This article proposes a novel high-performance computing approach for the prediction of the temperature field in powder bed fusion (PBF) additive manufacturing processes. In contrast to many existing approaches to part-scale simulations, the underlying computational model consistently resolves physical scan tracks without additional heat source scaling, agglomeration strategies or any other heuristic modeling assumptions. A growing, adaptively refined mesh accurately captures all details of the laser beam motion. Critically, the fine spatial resolution required for resolved scan tracks in combination with the high scan velocities underlying these processes mandates the use of comparatively small time steps to resolve the underlying physics. Explicit time integration schemes are well-suited for this setting, while unconditionally stable implicit time integration schemes are employed for the interlayer cool down phase governed by significantly larger time scales. These two schemes are combined and implemented in an efficient fast operator evaluation framework providing significant performance gains and optimization opportunities. The capabilities of the novel framework are demonstrated through realistic AM examples on the centimeter scale including the first scan-resolved simulation of the entire NIST AM Benchmark cantilever specimen, with a computation time of less than one day.
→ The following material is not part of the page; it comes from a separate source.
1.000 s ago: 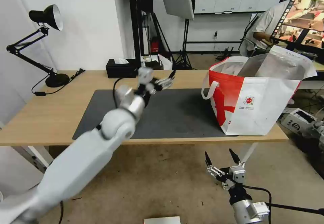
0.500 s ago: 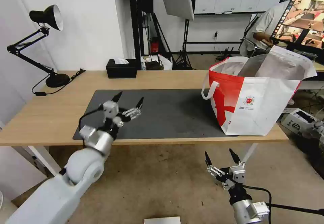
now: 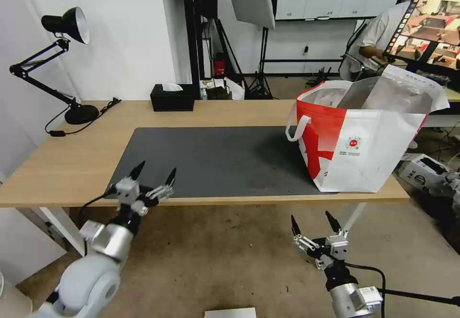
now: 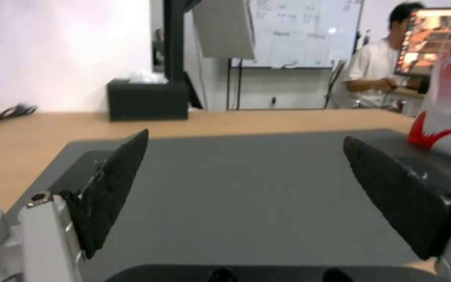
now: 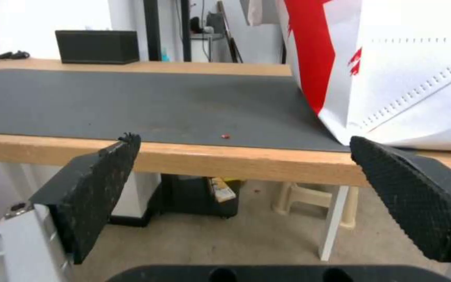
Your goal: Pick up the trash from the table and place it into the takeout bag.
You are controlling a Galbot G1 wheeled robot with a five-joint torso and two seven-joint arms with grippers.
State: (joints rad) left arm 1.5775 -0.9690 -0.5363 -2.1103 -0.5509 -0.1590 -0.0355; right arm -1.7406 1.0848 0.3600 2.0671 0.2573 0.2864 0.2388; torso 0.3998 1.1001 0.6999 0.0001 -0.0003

Apart from physical insights gained through these simulation examples, also numerical aspects are thoroughly studied on basis of weak and strong parallel scaling tests. As potential applications, the proposed thermal PBF simulation framework can serve as a basis for microstructure and thermo-mechanical predictions on the part-scale, but also to assess the influence of scan pattern and part geometry on melt pool shape and temperature, which are important indicators for well-known process instabilities.

翻译：本文提出一种新型高性能计算方法，用于预测粉末床熔融（PBF）增材制造过程中的温度场。与现有众多面向部件级模拟的方法不同，本计算模型无需额外的热源缩放、聚集策略或任何其他启发式建模假设，即可持续解析物理扫描轨迹。采用自适应细化的动态网格精确捕捉激光束运动的所有细节。关键之处在于，为解析扫描轨迹所需的精细空间分辨率，结合此类过程固有的高扫描速度，必须采用较小的时间步长以解析底层物理过程。显式时间积分方案适用于这一场景，而针对由显著更大时间尺度控制层间冷却阶段，则采用无条件稳定的隐式时间积分方案。两者结合并嵌入高效快速算子评估框架中，显著提升性能并创造优化空间。通过厘米级真实增材制造实例（包括首次完成整个NIST AM基准悬臂梁试样扫描解析模拟，计算时间少于一天）验证了新框架的能力。除通过模拟实例获得的物理洞察外，还基于弱扩展与强扩展并行测试深入研究了数值特性。作为潜在应用，该热PBF模拟框架既可服务于部件级微观结构与热-力学预测，也可评估扫描路径与部件几何形状对熔池形态及温度的影响——这些均为已知工艺不稳定性的重要表征指标。